Closed pradeeban closed 2 years ago
Hello, I am working on this issue.
ok, thanks for the update.
Hi @pradeeban, in some DICOM files there would be some private tags which the user does not want to extract such as histogram tag shown in the picture below. What I would like to do is extract only the tags whose value length is less than certain threshold or we could ask the user to provide all the tags which he does not want in config.json. Is there any other way to handle this better?
This is a good question. So let me answer in detail.

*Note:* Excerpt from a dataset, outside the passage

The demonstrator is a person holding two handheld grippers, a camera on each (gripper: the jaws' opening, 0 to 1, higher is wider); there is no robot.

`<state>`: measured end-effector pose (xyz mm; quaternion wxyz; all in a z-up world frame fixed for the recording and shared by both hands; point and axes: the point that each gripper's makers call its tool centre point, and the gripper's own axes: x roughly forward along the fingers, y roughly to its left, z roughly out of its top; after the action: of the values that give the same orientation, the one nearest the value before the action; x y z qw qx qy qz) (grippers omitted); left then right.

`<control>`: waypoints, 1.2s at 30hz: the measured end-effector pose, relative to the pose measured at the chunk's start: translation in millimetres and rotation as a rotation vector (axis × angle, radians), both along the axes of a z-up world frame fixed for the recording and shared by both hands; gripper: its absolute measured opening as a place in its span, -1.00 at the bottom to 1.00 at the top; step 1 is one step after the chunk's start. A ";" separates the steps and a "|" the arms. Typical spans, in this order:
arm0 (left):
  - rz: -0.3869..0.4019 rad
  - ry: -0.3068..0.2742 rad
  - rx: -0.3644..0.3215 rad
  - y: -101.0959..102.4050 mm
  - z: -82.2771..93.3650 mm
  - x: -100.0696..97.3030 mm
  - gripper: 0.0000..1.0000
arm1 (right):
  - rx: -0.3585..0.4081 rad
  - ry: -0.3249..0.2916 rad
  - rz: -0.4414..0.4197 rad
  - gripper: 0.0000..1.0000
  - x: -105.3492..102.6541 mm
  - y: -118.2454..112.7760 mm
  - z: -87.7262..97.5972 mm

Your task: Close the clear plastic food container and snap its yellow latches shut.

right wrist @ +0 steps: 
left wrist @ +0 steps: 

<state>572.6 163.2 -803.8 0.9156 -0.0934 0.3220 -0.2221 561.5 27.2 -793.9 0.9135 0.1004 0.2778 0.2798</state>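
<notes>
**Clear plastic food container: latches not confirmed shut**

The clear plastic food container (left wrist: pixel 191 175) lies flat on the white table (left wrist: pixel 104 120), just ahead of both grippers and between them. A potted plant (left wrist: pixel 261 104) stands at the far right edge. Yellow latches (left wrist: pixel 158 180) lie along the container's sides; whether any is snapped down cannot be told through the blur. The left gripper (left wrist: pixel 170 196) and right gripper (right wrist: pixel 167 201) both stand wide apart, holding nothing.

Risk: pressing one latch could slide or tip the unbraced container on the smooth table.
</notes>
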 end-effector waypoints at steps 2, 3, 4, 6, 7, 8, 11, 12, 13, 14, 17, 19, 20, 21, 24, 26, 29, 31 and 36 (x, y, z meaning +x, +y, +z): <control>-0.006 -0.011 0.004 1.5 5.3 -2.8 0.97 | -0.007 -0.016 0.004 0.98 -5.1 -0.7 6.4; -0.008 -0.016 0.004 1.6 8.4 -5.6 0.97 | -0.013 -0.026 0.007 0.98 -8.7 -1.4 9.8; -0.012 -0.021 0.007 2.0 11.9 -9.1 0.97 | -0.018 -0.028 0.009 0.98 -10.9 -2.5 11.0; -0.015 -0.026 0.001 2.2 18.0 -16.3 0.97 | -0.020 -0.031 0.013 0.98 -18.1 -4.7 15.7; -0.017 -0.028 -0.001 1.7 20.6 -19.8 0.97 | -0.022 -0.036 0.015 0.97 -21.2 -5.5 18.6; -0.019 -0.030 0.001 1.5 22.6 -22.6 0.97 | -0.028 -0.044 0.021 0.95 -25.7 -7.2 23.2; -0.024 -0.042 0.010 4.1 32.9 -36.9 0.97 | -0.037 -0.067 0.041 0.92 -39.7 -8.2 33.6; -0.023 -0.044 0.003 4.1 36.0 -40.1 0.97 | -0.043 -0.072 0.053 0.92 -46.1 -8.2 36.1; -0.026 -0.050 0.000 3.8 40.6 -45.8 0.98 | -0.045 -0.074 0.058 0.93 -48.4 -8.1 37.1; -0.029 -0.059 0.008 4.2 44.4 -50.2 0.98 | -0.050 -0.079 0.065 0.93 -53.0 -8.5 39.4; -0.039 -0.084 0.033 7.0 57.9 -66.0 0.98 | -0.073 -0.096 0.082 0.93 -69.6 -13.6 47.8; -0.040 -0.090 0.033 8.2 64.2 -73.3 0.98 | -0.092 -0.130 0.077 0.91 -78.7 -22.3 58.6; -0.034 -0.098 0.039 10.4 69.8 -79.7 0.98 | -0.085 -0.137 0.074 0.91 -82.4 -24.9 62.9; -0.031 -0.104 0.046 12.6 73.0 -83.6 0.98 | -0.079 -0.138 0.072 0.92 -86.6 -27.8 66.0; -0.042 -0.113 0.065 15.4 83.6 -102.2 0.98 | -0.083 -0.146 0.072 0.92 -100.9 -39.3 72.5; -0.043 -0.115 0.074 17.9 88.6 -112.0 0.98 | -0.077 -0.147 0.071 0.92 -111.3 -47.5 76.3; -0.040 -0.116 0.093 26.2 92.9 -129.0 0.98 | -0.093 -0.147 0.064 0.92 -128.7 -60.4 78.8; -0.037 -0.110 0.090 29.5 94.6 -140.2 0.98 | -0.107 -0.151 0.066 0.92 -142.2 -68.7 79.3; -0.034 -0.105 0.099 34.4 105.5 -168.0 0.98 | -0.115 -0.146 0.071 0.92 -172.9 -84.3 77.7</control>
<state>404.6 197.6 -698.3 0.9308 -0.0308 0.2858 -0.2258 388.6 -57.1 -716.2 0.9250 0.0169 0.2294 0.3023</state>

If you check https://github.com/Emory-HITI/Niffler/blob/dev/modules/png-extraction/ImageExtractor.py, you will see the below lines:
if len(kv)>300:
So, we are ignoring images with more than 300 attributes. Similarly, you could use the first/easy approach you mentioned (extract only the tags whose value length is less than a certain threshold).
You likely will need to add a property in https://github.com/Emory-HITI/Niffler/blob/dev/modules/png-extraction/config.json
"PublicHeadersOnly": true,
The above default will ensure by default only public headers will be extracted. When you set that to false, you will also extract the private headers. This will ensure that we are not bombarding users with private tags all the times (most users do not need those, and that is why we did not have this implemented for long).
Your second option is the ideal scenario. That is how the meta-extraction module handles its extraction. It uses a featureset. See https://github.com/Emory-HITI/Niffler/blob/dev/modules/meta-extraction/conf/featureset.txt
Ideally, we should have both options for the png-extraction. When the featureset is present, get only those listed fields. Otherwise, get everything (as it is now, but without the private tags for now).
Thank you for the answer. I will modify the code such that both the options are available for the user.
Hy @pradeeban , I have solved this issue. Please check it.
@Nitesh639 I have requested changes to your pull request.
@pradeeban I make changes. Check now.
Fixed by @Nitesh639 in Niffler-0.8.5.
Currently, the png extraction module supports extracting only public DICOM attributes. Extending it to support private tags can significantly help research works that depend on those.